- Exercise requirements
Repeat the data precisely as given.

- Data below
────────────────

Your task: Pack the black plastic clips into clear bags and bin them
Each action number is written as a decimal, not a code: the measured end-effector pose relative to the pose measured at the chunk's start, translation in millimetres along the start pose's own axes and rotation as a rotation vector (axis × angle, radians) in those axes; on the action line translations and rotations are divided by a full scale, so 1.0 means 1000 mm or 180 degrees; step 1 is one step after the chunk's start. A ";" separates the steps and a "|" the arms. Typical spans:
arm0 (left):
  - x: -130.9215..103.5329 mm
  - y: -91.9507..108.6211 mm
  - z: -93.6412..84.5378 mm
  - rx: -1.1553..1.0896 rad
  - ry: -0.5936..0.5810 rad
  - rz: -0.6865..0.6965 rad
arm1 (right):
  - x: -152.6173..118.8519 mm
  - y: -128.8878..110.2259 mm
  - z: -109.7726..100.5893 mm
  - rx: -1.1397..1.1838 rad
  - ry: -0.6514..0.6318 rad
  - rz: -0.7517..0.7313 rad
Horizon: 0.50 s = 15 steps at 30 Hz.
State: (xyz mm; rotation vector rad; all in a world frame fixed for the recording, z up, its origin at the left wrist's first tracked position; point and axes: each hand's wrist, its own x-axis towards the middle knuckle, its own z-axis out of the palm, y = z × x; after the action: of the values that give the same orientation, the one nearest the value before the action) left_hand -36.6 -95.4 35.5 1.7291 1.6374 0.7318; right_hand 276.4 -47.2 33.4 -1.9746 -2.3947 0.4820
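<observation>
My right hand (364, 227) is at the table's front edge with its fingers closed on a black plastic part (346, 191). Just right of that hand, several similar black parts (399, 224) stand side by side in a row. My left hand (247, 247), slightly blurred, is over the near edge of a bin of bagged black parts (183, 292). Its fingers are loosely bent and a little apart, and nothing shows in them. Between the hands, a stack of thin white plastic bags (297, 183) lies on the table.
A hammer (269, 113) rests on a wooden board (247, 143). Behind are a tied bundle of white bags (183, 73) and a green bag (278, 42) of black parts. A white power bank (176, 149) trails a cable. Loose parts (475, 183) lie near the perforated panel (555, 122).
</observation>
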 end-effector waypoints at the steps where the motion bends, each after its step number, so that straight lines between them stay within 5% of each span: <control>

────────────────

- Written answer
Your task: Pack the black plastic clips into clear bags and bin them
Each action number is written as a decimal, not a code: the measured end-effector pose relative to the pose measured at the chunk's start, translation in millimetres along the start pose's own axes and rotation as a rotation vector (axis × angle, radians) in those axes; on the action line translations and rotations are divided by a full scale, so 1.0 means 1000 mm or 180 degrees; step 1 is one step after the chunk's start. A ";" separates the steps and a "|" the arms. Typical spans:
arm0 (left):
  - x: -130.9215..103.5329 mm
  - y: -91.9507..108.6211 mm
  - z: -93.6412..84.5378 mm
  - rx: -1.1553..1.0896 rad
  - ry: -0.5936..0.5810 rad
  - rz: -0.6865..0.6965 rad
arm1 (right):
  - x: -152.6173..118.8519 mm
  - y: -128.8878..110.2259 mm
  - z: -109.7726..100.5893 mm
  - rx: -1.1397..1.1838 rad
  - ry: -0.6514..0.6318 rad
  - rz: -0.7517..0.7313 rad
Horizon: 0.50 s = 15 steps at 30 Hz.
State: (xyz mm; rotation vector rad; all in a world frame fixed for the recording, z up, its origin at the left wrist's first tracked position; point and axes: each hand's wrist, its own x-axis towards the middle knuckle, its own z-axis out of the palm, y = z × x; after the action: of the values that give the same orientation, the one nearest the value before the action) left_hand -36.6 -95.4 35.5 1.7291 1.6374 0.7318; right_hand 276.4 -47.2 33.4 -1.9746 -2.3947 0.4820
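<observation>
My right hand (364, 227) is at the table's front edge with its fingers closed on a black plastic part (346, 191). Just right of that hand, several similar black parts (399, 224) stand side by side in a row. My left hand (247, 247), slightly blurred, is over the near edge of a bin of bagged black parts (183, 292). Its fingers are loosely bent and a little apart, and nothing shows in them. Between the hands, a stack of thin white plastic bags (297, 183) lies on the table.
A hammer (269, 113) rests on a wooden board (247, 143). Behind are a tied bundle of white bags (183, 73) and a green bag (278, 42) of black parts. A white power bank (176, 149) trails a cable. Loose parts (475, 183) lie near the perforated panel (555, 122).
</observation>
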 end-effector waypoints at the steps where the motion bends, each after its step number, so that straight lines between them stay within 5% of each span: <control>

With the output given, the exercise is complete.